VanEck published NAV and shares outstanding for a broad set of UCITS ETFs dated 2025-12-23, detailing fund-level NAVs and NAV per share across thematic equity, commodity and fixed-income strategies. The largest funds by reported NAV include VANECK DEFENSE UCITS ETF (~€7.399bn, NAV/sh €61.8920), VanEck Gold Miners UCITS ETF (~€3.653bn, NAV/sh €102.0256) and VanEck Semiconductor UCITS ETF (~€3.578bn, NAV/sh €62.0557). Reported NAV per share ranges from €6.7558 for the Hydrogen Economy ETF up to €133.9788 for the Emerging Markets High Yield Bond ETF, providing a snapshot of relative fund sizes and per-share valuations for portfolio and liquidity monitoring.

Analysis

Market structure: Flows and NAVs show concentrated investor preference for defense (VANECK DEFENSE IE000YYE6WK5, AUM ~€7.4bn), gold miners (IE00BQQP9F84, ~€3.65bn) and semiconductors (IE00BMC38736, ~€3.58bn). That mix favors real-assets and tech-capex beneficiaries (miners, uranium IE000M7V94E1 €1.64bn, semis) and penalizes small thematic/early-stage themes with thin liquidity (Hydrogen IE00BMDH1538 NAV €6.76, low AUM). Expect pricing power to shift toward suppliers of strategic inputs (uranium, rare earths IE0002PG6CA6) and defense contractors if geopolitical risk remains elevated. Risk assessment: Tail risks include a sharp China demand shock (reducing base/rare-earth and gold demand), a Fed-driven growth shock that tightens credit and widens high-yield spreads, or rapid regulatory curbs on defense exports. Near-term (days–weeks) sensitivity centers on CPI/Fed and China data; medium-term (3–12 months) risk is sector rotation and liquidity in niche ETFs; long-term (1–3 years) is secular reallocation to strategic-industrial capex. Hidden dependency: many thematic ETFs have concentrated holdings and index-tracking slippage that amplify moves during stress.
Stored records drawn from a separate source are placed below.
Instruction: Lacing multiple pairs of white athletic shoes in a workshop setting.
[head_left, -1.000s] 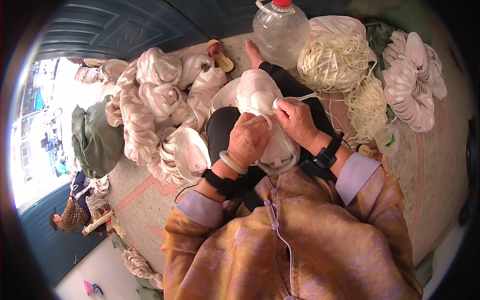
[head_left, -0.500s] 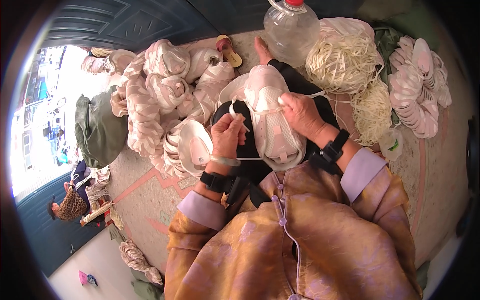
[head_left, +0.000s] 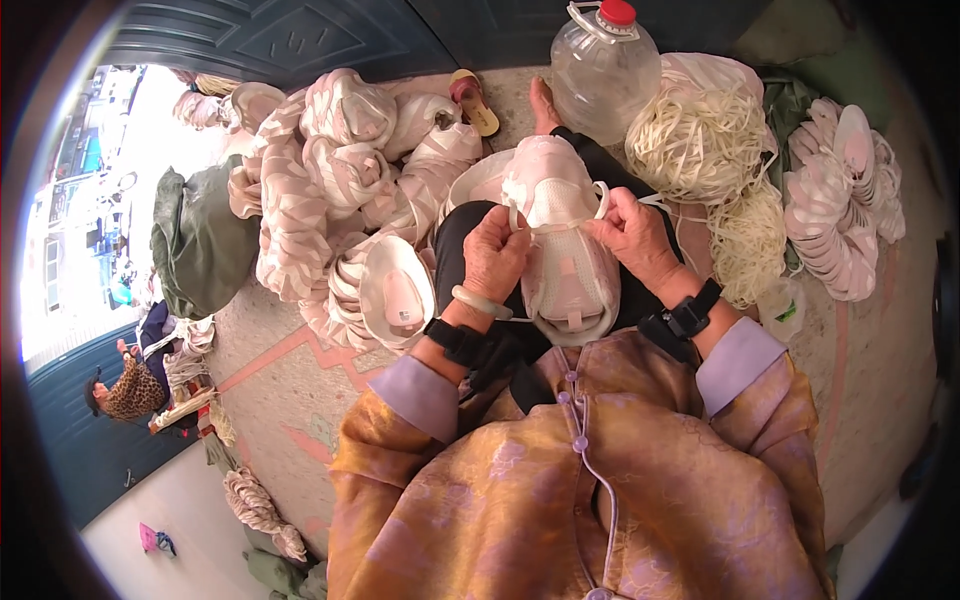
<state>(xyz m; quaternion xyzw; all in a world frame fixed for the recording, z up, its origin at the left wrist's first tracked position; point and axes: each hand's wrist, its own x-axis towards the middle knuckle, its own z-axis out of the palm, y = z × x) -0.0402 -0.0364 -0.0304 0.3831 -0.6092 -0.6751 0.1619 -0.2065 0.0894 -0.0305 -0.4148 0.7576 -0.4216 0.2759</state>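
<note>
A pale pink and white shoe upper (head_left: 570,265) lies across my lap, its toe toward me. On its left side, my left hand (head_left: 495,255) pinches one end of a white shoelace (head_left: 513,215). Across from it, my right hand (head_left: 640,240) is closed on the other side of the lace, which stands up in a small loop above the fingers. Both hands are close to the upper, at the height of its lace holes. Another pale upper sits partly hidden behind my left knee.
Stacked uppers (head_left: 290,235) fill the floor to the left, beside a green sack (head_left: 195,250). A clear jug (head_left: 605,75) with a red cap stands ahead. To its right are a heap of cream laces (head_left: 695,140) and more nested uppers (head_left: 830,225). Another person (head_left: 135,385) sits far left.
My left hand has moved right and closer to the upper, and my right hand has shifted slightly right. A lace loop now shows at my right fingers. The whole view has shifted a little.
</note>
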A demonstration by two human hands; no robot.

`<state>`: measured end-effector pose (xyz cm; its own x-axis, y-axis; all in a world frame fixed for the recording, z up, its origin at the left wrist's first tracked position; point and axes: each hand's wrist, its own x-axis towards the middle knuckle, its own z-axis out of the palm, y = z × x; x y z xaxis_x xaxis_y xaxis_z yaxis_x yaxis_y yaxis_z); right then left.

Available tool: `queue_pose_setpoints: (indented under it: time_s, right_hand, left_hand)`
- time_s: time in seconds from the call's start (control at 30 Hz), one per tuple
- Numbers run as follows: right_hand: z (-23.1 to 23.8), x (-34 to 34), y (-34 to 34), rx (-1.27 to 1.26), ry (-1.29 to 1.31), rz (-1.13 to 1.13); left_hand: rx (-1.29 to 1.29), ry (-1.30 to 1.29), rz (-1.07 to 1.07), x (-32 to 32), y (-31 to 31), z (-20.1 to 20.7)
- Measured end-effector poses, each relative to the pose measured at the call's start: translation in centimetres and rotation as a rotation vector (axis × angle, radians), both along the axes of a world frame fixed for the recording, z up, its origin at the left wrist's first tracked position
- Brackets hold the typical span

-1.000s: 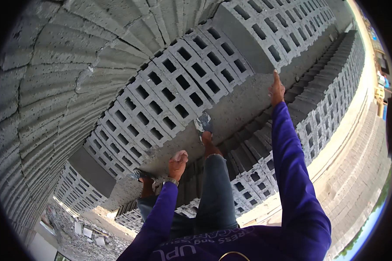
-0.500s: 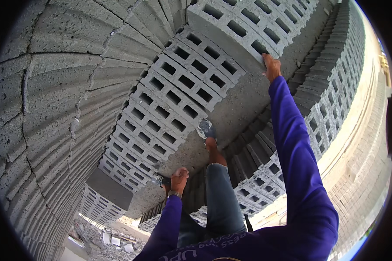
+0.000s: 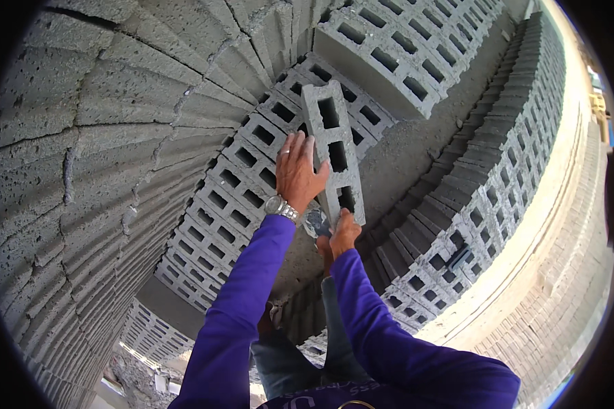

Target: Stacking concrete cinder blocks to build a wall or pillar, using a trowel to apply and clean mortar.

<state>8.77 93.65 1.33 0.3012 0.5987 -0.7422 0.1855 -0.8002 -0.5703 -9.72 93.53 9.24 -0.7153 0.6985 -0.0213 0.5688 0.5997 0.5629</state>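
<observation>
The fingers [image 3: 299, 146] of your left hand [image 3: 299, 178] are stretched out and lie close together along the left side of the hollow block [image 3: 333, 134]. Your left thumb stands apart from them, reaching over the block's left edge beside its middle hole. Your right hand [image 3: 345, 234] grips the near end of the block, its thumb at the nearest of the three holes; its other fingers are mostly hidden, so you cannot tell how they are set. The block therefore lies between your hands, to the right of the left fingers and just beyond the right hand, its holes facing up at you.

To the left of the block rises a tall wall [image 3: 92, 184] of stacked grey blocks. To its right runs a long row [image 3: 518, 160] of blocks with dark upper sides, well apart from it. Beyond its far end is a raised stack [image 3: 411, 65] with a smooth grey side. Behind and left of the block lies a lower layer [image 3: 231, 163] of perforated blocks; whether the two touch is unclear. A strip of bare ground [image 3: 416, 153] shows right of the block.

Nearer to you than the block are your purple sleeves [image 3: 242, 293] and dark trousers [image 3: 280, 358]. A worn shoe [image 3: 316, 223] shows just left of its near end. Your silver watch [image 3: 280, 206] sits further left.
</observation>
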Motion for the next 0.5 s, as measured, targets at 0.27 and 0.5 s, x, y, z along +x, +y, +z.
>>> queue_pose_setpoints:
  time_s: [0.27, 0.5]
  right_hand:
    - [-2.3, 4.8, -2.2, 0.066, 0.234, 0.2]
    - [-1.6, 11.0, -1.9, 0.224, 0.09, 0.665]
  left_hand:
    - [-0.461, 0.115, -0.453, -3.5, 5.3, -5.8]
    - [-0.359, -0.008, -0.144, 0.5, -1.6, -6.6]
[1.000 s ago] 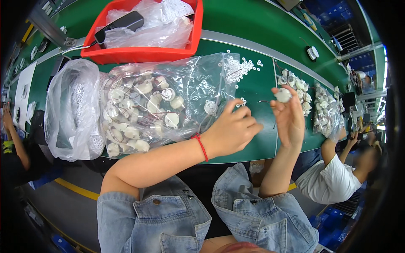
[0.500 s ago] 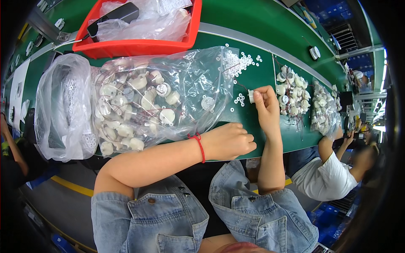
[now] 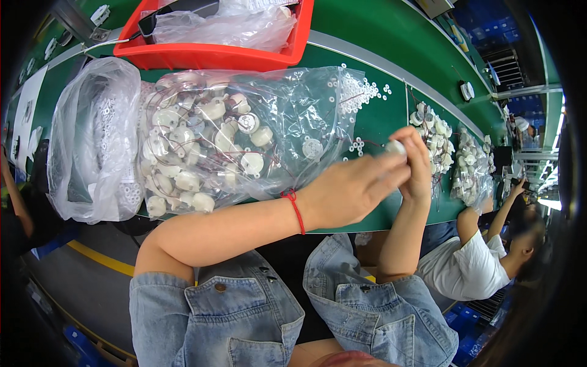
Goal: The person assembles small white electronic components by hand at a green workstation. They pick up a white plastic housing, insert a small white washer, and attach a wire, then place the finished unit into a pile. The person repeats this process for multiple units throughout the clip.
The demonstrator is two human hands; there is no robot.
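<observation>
In my right hand a small white round motor with thin dark red wires is pinched between thumb and fingers, above the green bench. My left hand, below a red string bracelet, reaches across to the motor. Its fingers are smeared by motion, so whether they grip it does not show. Just left of the motor lie a few small white washers, and a larger heap of washers spreads farther back.
A clear plastic bag full of white motors lies at left, beside another clear bag of washers. Behind stands a red bin. At right are a pile of motors, a bagged lot and a co-worker in a white shirt.
My left hand has moved right and up from the bench edge, opening from a loose fist, to the motor. My right hand, still holding the motor, has shifted slightly right in the picture.
</observation>
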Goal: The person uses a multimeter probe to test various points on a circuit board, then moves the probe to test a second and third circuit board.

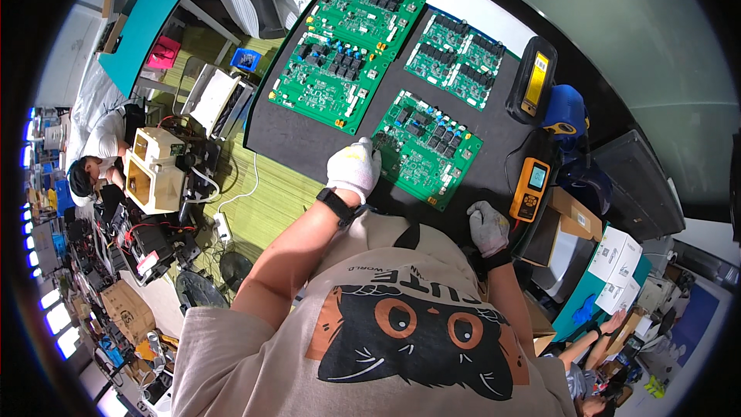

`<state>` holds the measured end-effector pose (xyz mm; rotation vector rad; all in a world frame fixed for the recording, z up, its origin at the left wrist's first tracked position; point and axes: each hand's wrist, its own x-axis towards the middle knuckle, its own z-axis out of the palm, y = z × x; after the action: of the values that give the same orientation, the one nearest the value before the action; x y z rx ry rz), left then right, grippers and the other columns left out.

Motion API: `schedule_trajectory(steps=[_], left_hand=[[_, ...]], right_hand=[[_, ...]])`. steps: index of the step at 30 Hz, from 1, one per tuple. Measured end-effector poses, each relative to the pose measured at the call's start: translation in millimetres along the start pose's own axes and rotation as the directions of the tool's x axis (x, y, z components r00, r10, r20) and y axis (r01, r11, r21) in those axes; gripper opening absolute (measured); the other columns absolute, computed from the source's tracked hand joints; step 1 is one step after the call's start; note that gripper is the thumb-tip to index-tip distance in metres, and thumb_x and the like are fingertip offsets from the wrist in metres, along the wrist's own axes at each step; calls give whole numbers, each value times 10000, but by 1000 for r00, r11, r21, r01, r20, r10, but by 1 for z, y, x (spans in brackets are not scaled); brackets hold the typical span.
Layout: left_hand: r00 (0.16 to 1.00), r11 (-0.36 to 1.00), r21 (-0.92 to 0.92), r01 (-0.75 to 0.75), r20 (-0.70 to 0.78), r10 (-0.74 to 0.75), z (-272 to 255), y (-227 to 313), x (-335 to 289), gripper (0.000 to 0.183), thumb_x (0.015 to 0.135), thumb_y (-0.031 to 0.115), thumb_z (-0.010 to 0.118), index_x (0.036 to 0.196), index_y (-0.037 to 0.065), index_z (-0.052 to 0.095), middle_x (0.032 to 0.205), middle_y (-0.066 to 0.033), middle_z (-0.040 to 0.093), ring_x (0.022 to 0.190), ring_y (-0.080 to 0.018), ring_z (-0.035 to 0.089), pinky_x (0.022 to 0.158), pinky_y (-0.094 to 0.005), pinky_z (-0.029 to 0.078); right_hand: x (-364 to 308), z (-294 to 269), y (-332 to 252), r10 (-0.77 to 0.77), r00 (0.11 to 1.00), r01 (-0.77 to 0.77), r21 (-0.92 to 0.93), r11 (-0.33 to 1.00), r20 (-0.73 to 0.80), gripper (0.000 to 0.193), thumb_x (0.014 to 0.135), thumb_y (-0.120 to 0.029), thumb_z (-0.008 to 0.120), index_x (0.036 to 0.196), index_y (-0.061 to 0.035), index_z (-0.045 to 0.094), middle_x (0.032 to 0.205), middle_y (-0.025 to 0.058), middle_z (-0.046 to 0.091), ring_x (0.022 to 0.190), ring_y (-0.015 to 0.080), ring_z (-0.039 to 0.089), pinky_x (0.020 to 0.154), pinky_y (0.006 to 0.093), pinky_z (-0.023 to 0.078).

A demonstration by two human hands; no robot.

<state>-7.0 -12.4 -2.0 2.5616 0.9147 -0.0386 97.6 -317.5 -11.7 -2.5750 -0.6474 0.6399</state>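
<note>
Both hands wear white knit gloves. My left hand (355,167), with a black watch (337,206) at its wrist, is curled closed at the left edge of the nearest green circuit board (426,151). Whether it grips the board or something else is hidden. My right hand (488,228) is also closed, resting at the mat's near edge, apart from that board; the inside of its fingers does not show. The board lies flat on the dark mat (301,143), its black relays and blue parts facing up.
Two larger green boards (322,83) lie at the far left, and a panel of small boards (454,59) at the far right. An orange handheld meter (530,189), a yellow-and-black device (536,81) and a blue tool (566,112) line the right side. Other people work at both sides.
</note>
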Motion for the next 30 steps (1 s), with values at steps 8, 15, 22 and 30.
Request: schedule_trajectory(steps=[8, 15, 22, 30], left_hand=[[1000, 999, 35, -5, 14, 5, -4, 4, -3, 308, 884, 346, 604, 974, 53, 625, 826, -177, 684, 764, -365, 672, 678, -458, 536], [1000, 1000, -2, -16, -15, 16, -2, 2, -8, 304, 879, 332, 617, 963, 41, 637, 840, -183, 676, 790, -353, 666, 697, -437, 536], [997, 999, -6, -42, -62, 41, 7, -4, -9, 264, 886, 302, 611, 941, 45, 633, 825, -175, 670, 767, -347, 660, 681, -440, 532], [993, 994, 82, -76, -84, 83, 8, -3, -8, 206, 893, 276, 590, 883, 71, 602, 757, -146, 659, 681, -334, 662, 605, -443, 535]], right_hand=[[0, -1, -1, -10, 1000, 10, 7, 1000, -5, 156, 851, -210, 510, 885, -137, 644, 813, 135, 679, 800, 347, 661, 723, 459, 503], [0, 1, -1, 0, 1000, 0, 22, 1000, -16, 167, 855, -215, 505, 889, -136, 649, 823, 133, 682, 806, 345, 662, 726, 451, 505], [-1, -2, -4, -33, 999, 34, 35, 999, -28, 165, 853, -214, 505, 885, -135, 647, 828, 127, 683, 808, 346, 661, 728, 453, 504], [-1, -3, -7, -16, 999, 17, 29, 999, -29, 156, 848, -211, 509, 877, -136, 642, 821, 125, 679, 807, 349, 661, 730, 462, 501]])
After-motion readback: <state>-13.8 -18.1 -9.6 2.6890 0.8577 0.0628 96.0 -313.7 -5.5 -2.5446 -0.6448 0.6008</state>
Trade implications: Favor 6–12 month long exposure to defense (IE000YYE6WK5) and uranium (IE000M7V94E1) as asymmetric plays—target returns +30–50% if geopolitical/utility restocking persists; size 1–3% each. Use a 6-month call spread on semiconductors (IE00BMC38736) to play AI capex with defined risk; trim EM high-yield (IE00BF541080) by 50% into rallies over next 4 weeks to protect against spread widening. Short/underweight low-AUM hydrogen thematic (IE00BMDH1538) and rotate proceeds into larger-cap mining/defense ETFs. Contrarian angles: Consensus may underprice defense and uranium secular upside — history (post-2016 commodity recoveries) shows capital discipline can drive rapid repricing; conversely, crowding in semis/AI can cause sharp IV spikes and drawdowns. Watch for overextension: liquidations in small thematic ETFs could cause >25% moves; set hard stop-losses (12–15%) and profit targets (+30–50%) and use options to cap tail loss.